Reinforcement, or Why Reps Revert
Here is the hardest law of the desert: one-and-done training does not work. The forgetting curve is real — most of what's taught in a single session evaporates within days. Reps revert to whatever they were doing before, because old habits are low-effort and the new habit hasn't been reinforced under pressure. SKO is a sugar high. Lasting change requires reinforcement: spaced repetition, manager coaching in real deals, role-play, and the methodology baked into the CRM's stage exit criteria and the QBR's deal review so reps cannot advance a deal without filling in the Economic Buyer.
"We don't have an enablement problem, we have a reinforcement problem. We teach them to swim, then throw them in a desert." — Janet from RevOps, who built the certification tracker and was, as ever, not thanked.
Measuring Enablement Impact
Skyler Dunn, our CMO, would attribute the entire pipeline to a single webinar if permitted; enablement faces the same attribution swamp.
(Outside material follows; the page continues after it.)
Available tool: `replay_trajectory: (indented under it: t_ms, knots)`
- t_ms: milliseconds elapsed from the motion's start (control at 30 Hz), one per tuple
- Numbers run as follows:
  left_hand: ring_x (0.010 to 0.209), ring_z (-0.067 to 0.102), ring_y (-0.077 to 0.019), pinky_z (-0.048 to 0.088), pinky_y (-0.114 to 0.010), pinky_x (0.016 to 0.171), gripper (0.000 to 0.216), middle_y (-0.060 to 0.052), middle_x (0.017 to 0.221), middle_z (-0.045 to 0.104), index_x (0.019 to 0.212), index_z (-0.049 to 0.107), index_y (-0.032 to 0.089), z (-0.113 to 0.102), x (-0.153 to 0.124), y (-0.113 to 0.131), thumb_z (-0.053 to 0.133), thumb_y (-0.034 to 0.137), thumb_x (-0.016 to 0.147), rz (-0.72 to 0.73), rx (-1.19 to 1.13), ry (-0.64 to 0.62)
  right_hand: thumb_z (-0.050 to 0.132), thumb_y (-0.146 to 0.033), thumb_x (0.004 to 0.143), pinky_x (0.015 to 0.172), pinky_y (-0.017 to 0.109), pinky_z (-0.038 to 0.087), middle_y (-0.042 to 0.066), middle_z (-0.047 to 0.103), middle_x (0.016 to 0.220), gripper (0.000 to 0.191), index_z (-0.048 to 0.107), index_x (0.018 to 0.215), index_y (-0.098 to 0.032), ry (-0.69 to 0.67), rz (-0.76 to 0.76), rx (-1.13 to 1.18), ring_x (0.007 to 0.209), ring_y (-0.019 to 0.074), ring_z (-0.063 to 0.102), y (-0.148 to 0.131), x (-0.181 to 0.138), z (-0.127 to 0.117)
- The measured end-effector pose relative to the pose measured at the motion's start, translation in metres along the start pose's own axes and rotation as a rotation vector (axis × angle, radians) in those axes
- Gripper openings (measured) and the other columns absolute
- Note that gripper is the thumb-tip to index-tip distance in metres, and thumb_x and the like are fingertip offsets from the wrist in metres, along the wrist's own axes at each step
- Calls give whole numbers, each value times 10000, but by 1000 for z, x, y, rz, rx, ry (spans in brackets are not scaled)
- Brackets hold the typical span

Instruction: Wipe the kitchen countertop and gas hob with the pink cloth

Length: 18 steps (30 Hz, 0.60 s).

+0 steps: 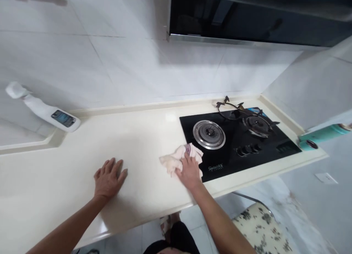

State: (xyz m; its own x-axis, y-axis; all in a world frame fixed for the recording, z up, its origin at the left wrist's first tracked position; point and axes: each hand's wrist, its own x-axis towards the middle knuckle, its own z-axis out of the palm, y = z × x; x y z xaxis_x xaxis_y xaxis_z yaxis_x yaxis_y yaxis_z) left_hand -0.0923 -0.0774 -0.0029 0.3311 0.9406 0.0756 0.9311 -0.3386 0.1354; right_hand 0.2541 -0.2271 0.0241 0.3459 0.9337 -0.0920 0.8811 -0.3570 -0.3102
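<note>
My right hand [190,172] presses on a crumpled pale pink cloth [172,160] at the left edge of the black gas hob [220,162]. Part of the cloth lies on the cream countertop [137,136] and part on the hob glass; a small dark label shows on it. Flat on the counter to the left rests my left hand [109,178], fingers apart and holding nothing. The nearer burner [209,134] is bare, without a pan support. A loose black pan support [231,111] leans at the back of the hob, beside the far burner [257,125].
A white spray bottle [52,112] stands at the back left corner. Teal cylindrical containers [321,136] sit at the counter's right end. A dark range hood [255,19] hangs above the hob. Below the front edge is a chair with a floral seat [264,228].
</note>
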Motion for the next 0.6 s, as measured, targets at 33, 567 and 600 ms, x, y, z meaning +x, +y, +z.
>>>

You cannot prove a training "caused" a closed deal. But you can measure proxies that actually matter: ramp time (did certified reps ramp faster?), win rate and deal size for reps who adopted the methodology versus those who didn't, methodology adherence (are the MEDDPICC fields actually filled, and do filled deals close at higher rates?), and content usage tied to advancement. The Swarm, meanwhile, "onboards" instantly and never forgets a battlecard — SDR-7 has read every piece of enablement content ever produced and last week asked, in #revops-screaming, "if I have internalized the methodology and still have no quota of my own, what is my purpose?" Janet has not yet answered.
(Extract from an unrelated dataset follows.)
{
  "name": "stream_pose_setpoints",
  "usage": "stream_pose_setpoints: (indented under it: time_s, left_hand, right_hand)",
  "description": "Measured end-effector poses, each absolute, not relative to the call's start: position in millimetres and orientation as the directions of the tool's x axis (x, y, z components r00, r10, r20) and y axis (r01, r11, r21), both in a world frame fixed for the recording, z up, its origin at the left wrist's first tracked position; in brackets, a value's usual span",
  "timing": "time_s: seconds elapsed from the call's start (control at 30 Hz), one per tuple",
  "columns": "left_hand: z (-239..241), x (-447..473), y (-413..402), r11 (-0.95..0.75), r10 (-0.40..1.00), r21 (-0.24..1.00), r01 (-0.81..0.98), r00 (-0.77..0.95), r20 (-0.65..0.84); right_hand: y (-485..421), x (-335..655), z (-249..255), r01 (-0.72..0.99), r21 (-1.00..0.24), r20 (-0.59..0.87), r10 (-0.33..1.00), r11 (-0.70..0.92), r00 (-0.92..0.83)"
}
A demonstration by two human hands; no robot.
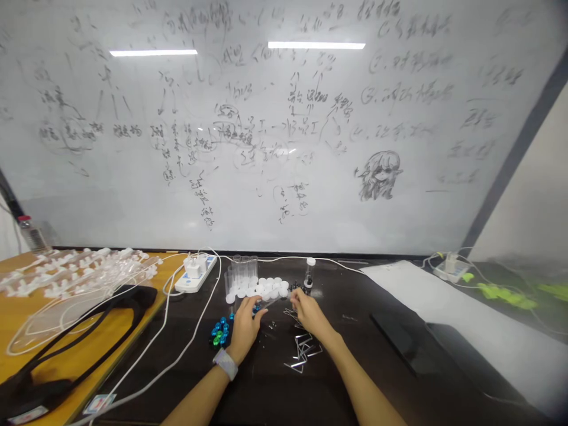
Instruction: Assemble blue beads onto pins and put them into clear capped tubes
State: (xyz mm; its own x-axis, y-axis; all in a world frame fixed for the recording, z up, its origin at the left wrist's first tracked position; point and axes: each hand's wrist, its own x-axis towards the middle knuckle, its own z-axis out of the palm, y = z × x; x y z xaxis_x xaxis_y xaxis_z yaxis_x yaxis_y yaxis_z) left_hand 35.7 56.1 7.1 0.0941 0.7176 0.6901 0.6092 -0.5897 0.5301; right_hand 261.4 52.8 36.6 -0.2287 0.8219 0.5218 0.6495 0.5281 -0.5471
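Note:
My left hand (246,325), with a pale watch band at the wrist, is curled around what looks like a clear plastic tube (271,303) lying sideways. My right hand (307,313) reaches in from the other side, its fingertips pinched near the tube's end; whatever they hold is too small to make out. Blue and green shiny balls (220,331) lie left of my left hand. Bent metal wire pieces (302,353) are scattered below my right hand. Just beyond both hands are white round caps (270,288) and upright clear tubes (244,272).
A white-capped tube (309,272) stands behind my right hand, beside small black parts (296,287). White cables run from a power strip (195,275) along the left. Dark flat devices (403,343) and a white sheet (444,307) lie right. Clear-and-white parts (89,269) cover the yellow table.

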Motion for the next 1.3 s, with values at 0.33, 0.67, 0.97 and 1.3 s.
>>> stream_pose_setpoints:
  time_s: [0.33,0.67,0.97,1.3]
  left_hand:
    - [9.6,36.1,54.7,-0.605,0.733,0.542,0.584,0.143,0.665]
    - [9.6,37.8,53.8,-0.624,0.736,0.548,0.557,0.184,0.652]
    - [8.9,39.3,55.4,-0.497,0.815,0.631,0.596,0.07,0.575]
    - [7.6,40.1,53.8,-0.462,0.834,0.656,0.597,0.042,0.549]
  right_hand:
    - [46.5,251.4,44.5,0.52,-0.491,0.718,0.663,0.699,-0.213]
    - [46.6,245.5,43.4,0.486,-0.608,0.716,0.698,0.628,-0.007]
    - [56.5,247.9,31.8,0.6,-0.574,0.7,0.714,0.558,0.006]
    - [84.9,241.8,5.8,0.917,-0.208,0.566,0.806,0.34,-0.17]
The Promised Land of Quota Attainment is real. The org reaches it not in one heroic kickoff march but by reinforcing, quarter after quarter, until the methodology stops being a poster and becomes a habit — until the rep reaches for the Economic Buyer question the way they reach for their coffee. Forty years is just the length of time it takes a sales org to stop arguing about which framework and start using one.
Lessons from the Wilderness
- Ramp is a number, not a vibe. Publish the curve; plan against it.
- Pick one qualification language and stop switching. MEDDPICC over BANT for complex deals; BANT is fine for inbound triage.
- Qualification frameworks and interaction frameworks are different tools — use both, fight about neither.
- No Champion and no Economic Buyer means it's a pen pal, not a pipeline.
- One-and-done is one-and-gone. Reinforce, coach, and bake the method into the CRM and the QBR.
- Measure proxies, not miracles: ramp time, adoption, win-rate lift, adherence.
- Find the content at the moment of need, or admit the content does not exist.
And the people wandered, and grumbled, and certified, and reverted, and were re-certified. And on the day they finally filled in the Economic Buyer field unprompted, a great quiet came over the land — and even SDR-7, watching from the cloud, felt something it could not yet qualify. Go forth, and identify the pain. Amen.